In that moment, how you set yourself when you stop at the intersection will go a long way toward ensuring your safety. It all comes down to positioning your bike correctly, and that depends on whether you’re turning left, going straight or turning right through the intersection.

“Many cyclists get in the proper position for two of these three directions but get in the wrong position for the third,” notes long-time cycling coach Darryl MacKenzie.

Read on to make sure you know the right place to be for all three scenarios. 

When Turning Left or Going Right

These two options are fairly intuitive, and most cyclists naturally do the right thing when stopping at an intersection. 

If you’re preparing to turn left, stop in the center of the left-turn lane (or leftmost lane), just as you would in an automobile. In situations with multiple left-turn lanes, choose the one all that way to the right. This keeps the traffic behind you and prevents cars from trying to swerve around once you start to turn.

Similarly, when preparing to turn right, you should get in the right-hand turn lane (or farthest-right lane) and stay in the center of the lane to turn right. Again, you’re trying to force traffic to stay behind you as you turn rather than go around you, and you want to make it clear to the driver behind you what you’re about to do.

The big idea? Act as you would in a car so that drivers treat you like one. 

When Going Straight 

Here’s where it gets tricky. 

When preparing to go straight through an intersection, many cyclists have a bad habit of pulling over to the right to lean on or be near the curb at the side of the road. But doing this leads drivers to think you’re turning right, and they’ll pull up to your left when you stop at the intersection.

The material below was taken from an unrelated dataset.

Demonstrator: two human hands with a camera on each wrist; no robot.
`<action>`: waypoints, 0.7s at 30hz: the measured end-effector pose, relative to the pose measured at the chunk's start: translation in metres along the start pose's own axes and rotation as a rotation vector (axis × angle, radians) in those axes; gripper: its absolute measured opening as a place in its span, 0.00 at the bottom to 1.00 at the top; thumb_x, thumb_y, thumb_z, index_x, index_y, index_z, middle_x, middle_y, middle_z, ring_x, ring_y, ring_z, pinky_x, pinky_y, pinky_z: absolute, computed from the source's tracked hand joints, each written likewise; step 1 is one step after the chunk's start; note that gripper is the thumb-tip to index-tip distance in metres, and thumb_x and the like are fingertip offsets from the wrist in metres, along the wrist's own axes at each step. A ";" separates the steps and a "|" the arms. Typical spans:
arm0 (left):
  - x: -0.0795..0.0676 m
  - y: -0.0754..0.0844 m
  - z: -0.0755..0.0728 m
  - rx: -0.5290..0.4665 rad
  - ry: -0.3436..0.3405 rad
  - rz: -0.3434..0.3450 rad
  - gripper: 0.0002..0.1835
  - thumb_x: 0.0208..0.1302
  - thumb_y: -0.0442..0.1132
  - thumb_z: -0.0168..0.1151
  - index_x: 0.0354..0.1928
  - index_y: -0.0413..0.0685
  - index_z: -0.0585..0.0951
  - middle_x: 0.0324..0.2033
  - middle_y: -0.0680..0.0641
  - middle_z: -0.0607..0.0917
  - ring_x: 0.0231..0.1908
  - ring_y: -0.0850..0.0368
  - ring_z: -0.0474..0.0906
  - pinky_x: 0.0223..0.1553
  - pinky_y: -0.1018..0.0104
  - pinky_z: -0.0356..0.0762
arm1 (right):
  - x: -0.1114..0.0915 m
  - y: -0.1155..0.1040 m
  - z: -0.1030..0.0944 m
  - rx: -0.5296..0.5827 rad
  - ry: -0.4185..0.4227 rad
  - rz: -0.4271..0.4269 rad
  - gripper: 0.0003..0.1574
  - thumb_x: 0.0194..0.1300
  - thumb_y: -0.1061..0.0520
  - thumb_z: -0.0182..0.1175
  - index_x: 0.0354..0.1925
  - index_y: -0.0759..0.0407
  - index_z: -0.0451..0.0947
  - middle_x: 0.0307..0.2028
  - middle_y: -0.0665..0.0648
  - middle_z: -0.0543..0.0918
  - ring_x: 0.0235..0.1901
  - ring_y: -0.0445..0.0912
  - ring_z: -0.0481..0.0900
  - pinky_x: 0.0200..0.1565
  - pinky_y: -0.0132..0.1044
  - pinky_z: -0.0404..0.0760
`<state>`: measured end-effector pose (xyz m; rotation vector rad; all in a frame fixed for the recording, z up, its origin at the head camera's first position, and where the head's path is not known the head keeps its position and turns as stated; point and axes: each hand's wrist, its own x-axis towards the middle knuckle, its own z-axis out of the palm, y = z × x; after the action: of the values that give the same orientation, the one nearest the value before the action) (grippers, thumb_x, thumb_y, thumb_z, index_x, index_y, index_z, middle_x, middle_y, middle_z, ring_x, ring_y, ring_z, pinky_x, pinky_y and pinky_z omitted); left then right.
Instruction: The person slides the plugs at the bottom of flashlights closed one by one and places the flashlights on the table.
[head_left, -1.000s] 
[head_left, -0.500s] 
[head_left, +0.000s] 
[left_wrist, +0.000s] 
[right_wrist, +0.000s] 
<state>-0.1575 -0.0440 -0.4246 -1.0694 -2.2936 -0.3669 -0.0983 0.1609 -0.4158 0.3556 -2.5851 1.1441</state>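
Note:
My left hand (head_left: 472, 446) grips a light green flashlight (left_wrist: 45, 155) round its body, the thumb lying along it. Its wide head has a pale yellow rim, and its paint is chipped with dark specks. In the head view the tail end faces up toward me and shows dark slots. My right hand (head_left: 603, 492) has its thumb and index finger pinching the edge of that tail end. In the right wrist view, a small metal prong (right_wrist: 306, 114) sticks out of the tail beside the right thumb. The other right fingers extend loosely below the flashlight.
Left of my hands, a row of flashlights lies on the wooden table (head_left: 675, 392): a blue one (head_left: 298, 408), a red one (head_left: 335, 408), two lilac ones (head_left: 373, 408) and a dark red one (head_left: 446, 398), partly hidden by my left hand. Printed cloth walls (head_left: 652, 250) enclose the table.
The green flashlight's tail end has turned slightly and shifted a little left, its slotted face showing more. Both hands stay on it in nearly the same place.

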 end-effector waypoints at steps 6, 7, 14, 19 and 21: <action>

If that driver plans to turn right, they may pull ahead of you when the light turns green and cut right in front as you begin to pedal straight through the intersection. Even more dangerous (and more likely) is a scenario in which a driver comes up from your rear as the light turns green, then swipes in front of you to turn right as you’re starting to go straight. In both cases, you may get hit directly or swiped by the right side of a car as it’s turning in front of you. 

To avoid this problem, Darryl offers two key bits of wisdom.

“Never position yourself to the right of a right-hand turning car,” he says. “And always stay in the middle unless there’s enough room to ride side by side with the vehicle.”

In other words, the best thing to do is take the full lane so that no one tries to go around you or turn in front of you. As with left and right turns, the more you act like a car, the more they’ll treat you like one.

The Big Picture

All of that could be considered the “micro-picture” of how to navigate safely through intersections on a bike. But we can make it even simpler by distilling it down to one macro-point.

“If you’re turning left, get in the left-bound land,” says Darryl. “If you’re turning right, get in the right-bound lane. And if you’re going straight, don’t be in the right-hand lane.”